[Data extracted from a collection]
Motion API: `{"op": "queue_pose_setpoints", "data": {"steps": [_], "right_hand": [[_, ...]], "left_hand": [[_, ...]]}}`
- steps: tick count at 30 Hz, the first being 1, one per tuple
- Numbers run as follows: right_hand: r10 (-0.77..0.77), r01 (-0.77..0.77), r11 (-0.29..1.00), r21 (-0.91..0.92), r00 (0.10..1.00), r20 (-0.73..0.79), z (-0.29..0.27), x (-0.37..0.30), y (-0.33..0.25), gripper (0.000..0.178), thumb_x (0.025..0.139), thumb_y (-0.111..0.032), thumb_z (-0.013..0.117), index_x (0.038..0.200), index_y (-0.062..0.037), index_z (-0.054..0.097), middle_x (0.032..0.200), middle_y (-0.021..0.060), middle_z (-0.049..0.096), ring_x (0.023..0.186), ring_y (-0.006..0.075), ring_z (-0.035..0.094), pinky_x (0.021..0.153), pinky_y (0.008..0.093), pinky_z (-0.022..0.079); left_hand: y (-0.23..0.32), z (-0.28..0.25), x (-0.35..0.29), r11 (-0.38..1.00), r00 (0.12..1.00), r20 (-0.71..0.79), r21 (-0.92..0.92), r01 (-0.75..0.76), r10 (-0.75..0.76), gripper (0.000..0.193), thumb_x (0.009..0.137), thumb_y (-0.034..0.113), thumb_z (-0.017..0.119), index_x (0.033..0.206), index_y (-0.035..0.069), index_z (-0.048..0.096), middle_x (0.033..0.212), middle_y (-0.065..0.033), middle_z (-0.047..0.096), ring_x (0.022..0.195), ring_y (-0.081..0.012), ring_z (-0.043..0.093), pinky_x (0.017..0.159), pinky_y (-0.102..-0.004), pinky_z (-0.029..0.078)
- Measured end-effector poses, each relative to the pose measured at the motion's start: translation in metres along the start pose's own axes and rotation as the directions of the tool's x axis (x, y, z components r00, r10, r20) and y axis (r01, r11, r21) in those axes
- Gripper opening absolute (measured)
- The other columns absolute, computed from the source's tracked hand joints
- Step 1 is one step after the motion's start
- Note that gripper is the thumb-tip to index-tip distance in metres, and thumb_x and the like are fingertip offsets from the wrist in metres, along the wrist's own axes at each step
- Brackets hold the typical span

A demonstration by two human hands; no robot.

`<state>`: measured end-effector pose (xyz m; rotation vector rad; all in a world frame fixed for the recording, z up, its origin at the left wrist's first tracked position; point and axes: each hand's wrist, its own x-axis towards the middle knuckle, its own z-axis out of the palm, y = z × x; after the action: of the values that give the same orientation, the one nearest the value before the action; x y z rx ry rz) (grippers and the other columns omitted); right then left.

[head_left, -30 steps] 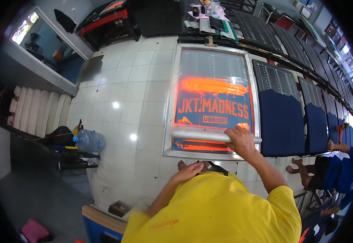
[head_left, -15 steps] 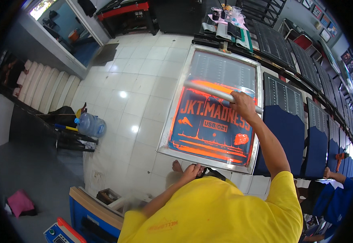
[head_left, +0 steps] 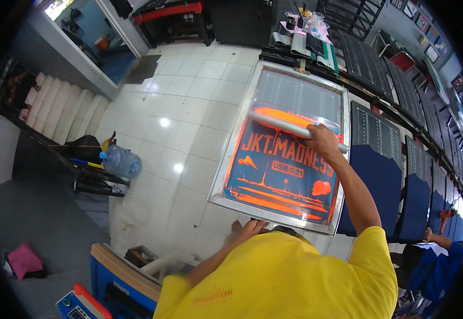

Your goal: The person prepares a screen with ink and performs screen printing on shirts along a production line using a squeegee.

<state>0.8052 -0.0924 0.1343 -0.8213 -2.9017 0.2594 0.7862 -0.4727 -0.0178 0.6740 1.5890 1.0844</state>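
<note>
My right hand (head_left: 323, 139) is closed around the bar of a long grey squeegee (head_left: 282, 125), which lies slantwise across a screen-printing frame (head_left: 218, 178). Bright orange ink (head_left: 279, 113) is banked along the squeegee's far side. Nearer me, the mesh shows orange lettering and streaks over dark blue, with a thick blob of ink (head_left: 321, 187) toward the right. Low at the frame's near edge, my left hand (head_left: 253, 227) has its fingers curled at something dark, partly hidden under the rim.
To the right run rows of print boards (head_left: 376, 125), some covered with dark blue cloth (head_left: 372, 181). A co-worker's hand (head_left: 429, 234) touches the cloth at far right. Cups (head_left: 316, 24) and squeegees stand at the back. A water jug (head_left: 121, 161) is at left.
The whole view has shifted slightly, so the frame appears a little further right and lower. Both hands keep their holds, and the squeegee sits at nearly the same place on the screen.
</note>
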Motion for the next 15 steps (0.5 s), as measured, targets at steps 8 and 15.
{"op": "queue_pose_setpoints", "data": {"steps": [8, 15], "right_hand": [[-0.038, 0.037, 0.999, -0.034, 0.999, -0.033, 0.016, 0.008, 0.007, 0.028, 0.073, -0.020, 0.077, 0.094, -0.0069, 0.064, 0.089, 0.0163, 0.067, 0.090, 0.0354, 0.065, 0.080, 0.0477, 0.052], [-0.138, 0.140, 0.990, -0.034, 0.989, 0.053, 0.011, -0.019, -0.016, 0.026, 0.073, -0.019, 0.078, 0.091, -0.0069, 0.064, 0.087, 0.0137, 0.067, 0.089, 0.0334, 0.064, 0.077, 0.0467, 0.052]], "left_hand": [[-0.013, -0.003, 0.008, 0.993, 0.996, 0.059, 0.103, -0.066, 0.060, 0.054, 0.103, 0.051, 0.041, 0.087, 0.004, 0.061, 0.076, -0.0080, 0.061, 0.074, -0.0225, 0.058, 0.071, -0.0384, 0.046], [-0.014, -0.009, 0.011, 0.995, 0.990, 0.140, 0.095, -0.041, 0.027, 0.055, 0.103, 0.053, 0.040, 0.089, 0.004, 0.061, 0.077, -0.0085, 0.060, 0.074, -0.0216, 0.057, 0.071, -0.0383, 0.045]]}}
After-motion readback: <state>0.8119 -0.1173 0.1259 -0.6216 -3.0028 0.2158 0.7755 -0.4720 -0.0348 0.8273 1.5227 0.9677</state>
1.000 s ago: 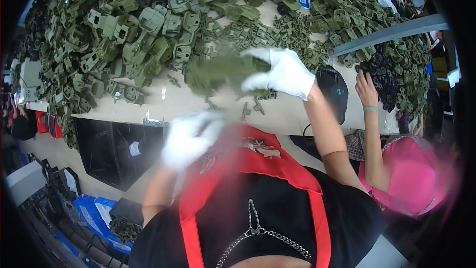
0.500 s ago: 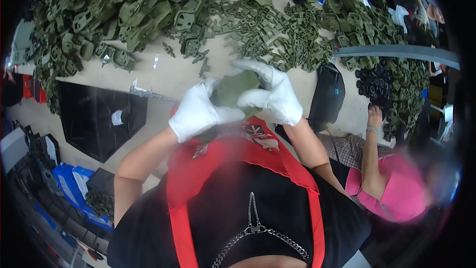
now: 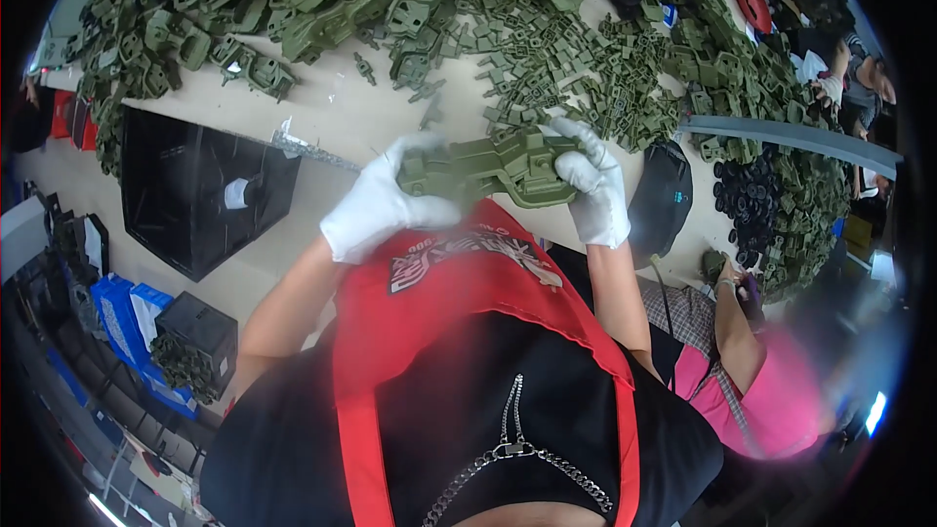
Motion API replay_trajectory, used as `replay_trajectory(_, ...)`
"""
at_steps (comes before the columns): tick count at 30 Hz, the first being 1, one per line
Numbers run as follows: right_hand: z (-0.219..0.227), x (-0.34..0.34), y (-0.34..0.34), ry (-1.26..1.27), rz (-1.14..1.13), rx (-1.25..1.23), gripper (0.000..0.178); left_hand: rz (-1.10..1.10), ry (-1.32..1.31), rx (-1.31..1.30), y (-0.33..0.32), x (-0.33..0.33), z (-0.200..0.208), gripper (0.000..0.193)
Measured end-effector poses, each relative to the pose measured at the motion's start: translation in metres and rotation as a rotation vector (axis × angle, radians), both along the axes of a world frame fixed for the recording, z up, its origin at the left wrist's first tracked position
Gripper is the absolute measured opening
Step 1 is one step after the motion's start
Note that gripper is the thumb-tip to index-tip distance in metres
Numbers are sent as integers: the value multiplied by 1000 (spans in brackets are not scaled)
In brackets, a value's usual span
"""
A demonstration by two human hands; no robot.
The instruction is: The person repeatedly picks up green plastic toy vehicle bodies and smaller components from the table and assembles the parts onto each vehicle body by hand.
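Observation:
In front of my red apron, both white-gloved hands hold an olive-green plastic toy vehicle body [image 3: 503, 168] level above the table's near edge. My left hand [image 3: 373, 203] is closed around its left end, thumb along the near side. My right hand [image 3: 597, 187] grips the right end, fingers on the far edge and thumb on top. Open cut-outs and moulded ridges show on the body's upper face. Beyond my hands lies a loose spread of small green plastic parts [image 3: 532, 59]. Larger green vehicle bodies [image 3: 327, 5] are heaped at the far left.
A black bin [image 3: 185, 205] stands left of me, with blue boxes [image 3: 127, 322] below it. On the right lie a black bag [image 3: 664, 197], a pile of black wheels [image 3: 747, 200] and more green parts. A grey bar [image 3: 791, 137] crosses there. A co-worker in pink [image 3: 771, 390] sits close by.
The vehicle body has been turned from a smooth, end-on face to lie lengthwise, its detailed side showing. My right hand has shifted right to its end. The co-worker's hand now holds something.

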State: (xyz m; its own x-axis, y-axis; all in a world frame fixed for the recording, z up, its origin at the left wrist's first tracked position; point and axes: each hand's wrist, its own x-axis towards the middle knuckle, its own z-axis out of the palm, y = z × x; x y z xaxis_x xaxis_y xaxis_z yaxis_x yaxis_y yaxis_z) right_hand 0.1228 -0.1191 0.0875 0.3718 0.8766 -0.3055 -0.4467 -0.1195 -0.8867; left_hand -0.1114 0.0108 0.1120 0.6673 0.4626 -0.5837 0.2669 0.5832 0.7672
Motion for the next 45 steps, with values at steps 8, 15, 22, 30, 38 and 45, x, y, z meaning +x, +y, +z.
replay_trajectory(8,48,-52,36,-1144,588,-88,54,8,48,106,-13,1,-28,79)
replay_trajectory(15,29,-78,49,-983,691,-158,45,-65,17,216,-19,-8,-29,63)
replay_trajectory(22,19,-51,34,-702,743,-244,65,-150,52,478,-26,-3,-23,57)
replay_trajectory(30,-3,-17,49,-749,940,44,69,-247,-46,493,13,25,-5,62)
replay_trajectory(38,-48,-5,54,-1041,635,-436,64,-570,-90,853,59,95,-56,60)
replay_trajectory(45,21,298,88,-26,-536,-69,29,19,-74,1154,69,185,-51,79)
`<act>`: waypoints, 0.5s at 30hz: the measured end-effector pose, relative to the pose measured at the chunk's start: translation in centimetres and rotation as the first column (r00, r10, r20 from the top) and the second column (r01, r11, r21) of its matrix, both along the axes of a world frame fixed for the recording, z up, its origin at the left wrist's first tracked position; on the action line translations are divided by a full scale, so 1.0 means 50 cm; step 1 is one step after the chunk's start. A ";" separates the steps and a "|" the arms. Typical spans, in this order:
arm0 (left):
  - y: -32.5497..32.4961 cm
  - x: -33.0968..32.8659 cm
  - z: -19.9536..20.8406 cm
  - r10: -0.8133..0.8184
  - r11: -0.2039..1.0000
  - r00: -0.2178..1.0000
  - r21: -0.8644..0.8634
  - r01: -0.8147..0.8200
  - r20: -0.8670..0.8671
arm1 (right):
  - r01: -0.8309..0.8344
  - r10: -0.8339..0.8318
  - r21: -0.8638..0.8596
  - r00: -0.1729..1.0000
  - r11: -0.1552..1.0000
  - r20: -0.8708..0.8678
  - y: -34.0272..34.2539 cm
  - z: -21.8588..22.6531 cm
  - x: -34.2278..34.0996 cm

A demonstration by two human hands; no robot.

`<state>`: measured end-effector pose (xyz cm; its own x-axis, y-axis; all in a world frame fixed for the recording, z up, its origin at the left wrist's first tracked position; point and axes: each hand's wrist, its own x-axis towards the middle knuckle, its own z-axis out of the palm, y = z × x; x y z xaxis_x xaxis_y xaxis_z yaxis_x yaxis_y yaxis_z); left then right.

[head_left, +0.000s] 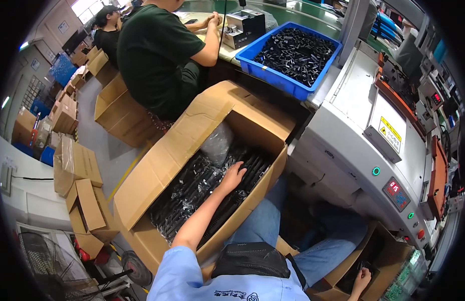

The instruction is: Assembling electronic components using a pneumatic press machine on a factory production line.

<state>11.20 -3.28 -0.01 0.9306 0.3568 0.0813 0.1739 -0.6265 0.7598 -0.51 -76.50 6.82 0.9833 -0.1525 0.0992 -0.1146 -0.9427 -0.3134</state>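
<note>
A large open cardboard box [167, 150] stands at my left side, holding rows of long black parts [184, 193] with clear plastic wrapping among them. My left hand [233, 176] reaches into it and touches the black parts, its fingers partly stretched and slightly apart. A crumpled clear plastic bag [218, 144] lies just beyond that hand. Low on the right, my right hand [362, 278] is at a smaller cardboard box [393, 266], fingers curled against something dark. What those fingers hold is too small and dark to make out.
A grey-white machine [337, 135] with lit buttons and a display stands at my right. Behind the box, a blue tray [247, 65] full of small black parts rests on a bench. A co-worker in dark green [152, 55] sits close ahead. Cardboard boxes [74, 165] line the left.
</note>
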 end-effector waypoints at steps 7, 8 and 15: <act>0.018 0.020 -0.030 -0.166 0.986 0.980 0.015 0.168 -0.106 | 0.067 -0.061 0.261 0.998 0.963 -0.032 0.033 0.024 -0.020; 0.013 0.015 -0.023 -0.174 0.982 0.975 0.043 0.182 -0.137 | 0.128 -0.106 0.358 0.991 0.925 -0.081 0.055 0.045 -0.023; 0.007 0.027 -0.018 0.126 0.945 0.978 0.319 -0.067 -0.167 | 0.158 -0.131 0.258 0.984 0.953 -0.121 0.080 0.085 -0.012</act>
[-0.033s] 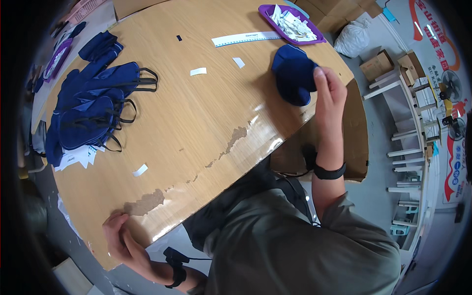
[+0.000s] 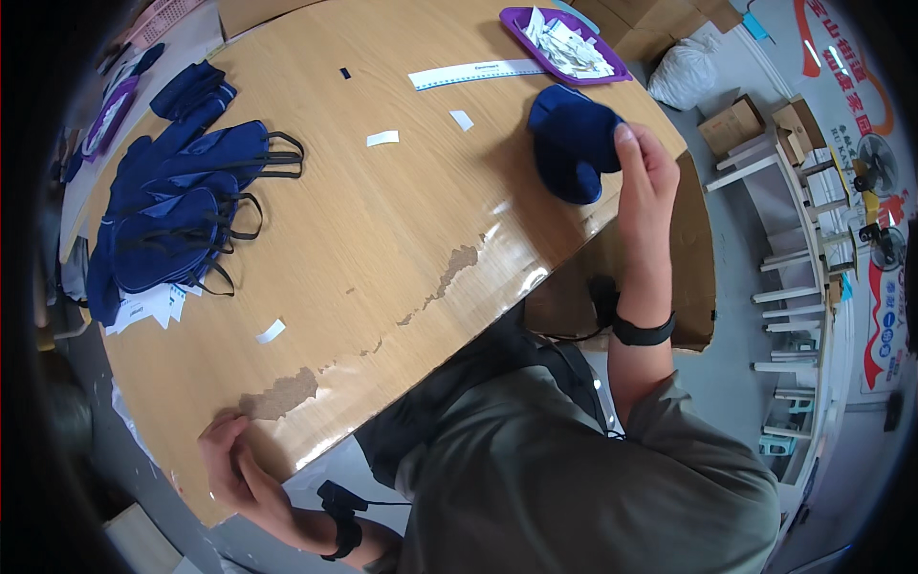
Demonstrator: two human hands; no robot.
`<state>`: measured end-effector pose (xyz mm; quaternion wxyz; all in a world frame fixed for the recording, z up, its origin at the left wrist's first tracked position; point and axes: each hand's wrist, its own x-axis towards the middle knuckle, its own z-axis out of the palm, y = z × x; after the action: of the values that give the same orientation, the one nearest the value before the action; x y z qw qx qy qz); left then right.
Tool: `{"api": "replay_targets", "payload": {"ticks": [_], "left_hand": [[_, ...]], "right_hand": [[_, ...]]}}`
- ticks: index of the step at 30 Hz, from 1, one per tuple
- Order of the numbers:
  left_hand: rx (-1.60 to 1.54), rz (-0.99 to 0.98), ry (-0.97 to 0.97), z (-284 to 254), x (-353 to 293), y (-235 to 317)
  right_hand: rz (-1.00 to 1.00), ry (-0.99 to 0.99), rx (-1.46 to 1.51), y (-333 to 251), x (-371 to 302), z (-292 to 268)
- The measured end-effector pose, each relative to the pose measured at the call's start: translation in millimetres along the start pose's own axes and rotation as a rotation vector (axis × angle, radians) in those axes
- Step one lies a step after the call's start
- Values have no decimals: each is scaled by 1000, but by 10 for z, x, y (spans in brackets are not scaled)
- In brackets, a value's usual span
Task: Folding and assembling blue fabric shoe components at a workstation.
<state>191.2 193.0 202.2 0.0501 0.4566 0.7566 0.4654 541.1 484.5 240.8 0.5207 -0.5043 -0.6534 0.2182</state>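
At the right side of the table, my right hand (image 2: 647,182) pinches the edge of a navy blue cloth item (image 2: 564,139) between thumb and fingers. The item is soft, rounded and partly folded; its lower part appears to rest on the table, and its exact kind is unclear. My left hand (image 2: 225,454) rests at the near left table edge, fingers curled against the surface, with nothing visible in them. Beyond it, at the far left, lies a pile of navy blue cloth items with black straps (image 2: 177,220).
White paper slips (image 2: 382,138) lie scattered on the wooden table (image 2: 325,230). A white ruler (image 2: 473,74) reaches a purple tray (image 2: 513,27) of paper pieces. White papers (image 2: 158,308) stick out under the pile. A cardboard box (image 2: 693,277) stands beside the table's right edge.
My right hand has shifted slightly to the right, drawing the pinched edge of the cloth item with it. My left hand stays in place.
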Motion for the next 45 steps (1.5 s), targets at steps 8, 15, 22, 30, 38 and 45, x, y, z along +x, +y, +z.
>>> {"api": "replay_targets", "payload": {"ticks": [8, 15, 22, 30, 38, 45], "left_hand": [[12, 32, -4, 10, 13, -39], [12, 39, -2, 18, 11, -30], [-9, -5, 9, 12, -12, -49], [13, 26, 11, 25, 0, -33], [-487, 292, -14, -105, -271, -211], [-718, 333, 408, 732, -437, 825]], "right_hand": [[-10, 54, 362, -167, 409, -207], [-30, 166, 351, -281, 619, -262], [-52, 199, 399, -278, 876, -383], [-204, 133, 424, -802, 871, -292], [-185, -53, 572, -1311, -17, 22], [421, -828, 949, -1383, -987, 486]]}}
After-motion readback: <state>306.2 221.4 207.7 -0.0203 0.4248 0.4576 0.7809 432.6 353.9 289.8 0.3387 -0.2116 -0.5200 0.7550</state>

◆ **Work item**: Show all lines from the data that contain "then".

◆ **Answer box**:
`<state>`: measured end-effector pose (xyz m; rotation vector rad; all in a world frame fixed for the recording, z up, its origin at the left wrist's first tracked position; point and axes: each hand's wrist, its own x-axis towards the middle knuckle, its own z-axis out of the palm, y = z × x; after the action: of the values that give the same orientation, the one nearest the value before the action; x y z rx ry rz) (grippers and the other columns omitted); right then left.
`<state>`: measured end-effector pose (xyz cm; its own x-axis, y-axis; all in a world frame fixed for the recording, z up, its origin at the left wrist's first tracked position; point and axes: each hand's wrist, its own x-axis towards the middle knuckle, its own z-axis out of the palm, y = z × x; x y z xaxis_x xaxis_y xaxis_z yaxis_x yaxis_y yaxis_z); left then right.
`<state>`: measured end-effector pose (xyz mm; quaternion wxyz; all in a world frame fixed for the recording, z up, its origin at the left wrist's first tracked position; point and axes: each hand's wrist, its own x-axis towards the middle knuckle, its own z-axis out of the palm, y = z × x; after the action: of the values that give the same orientation, the one nearest the value before the action; x y z qw qx qy qz); left then right.

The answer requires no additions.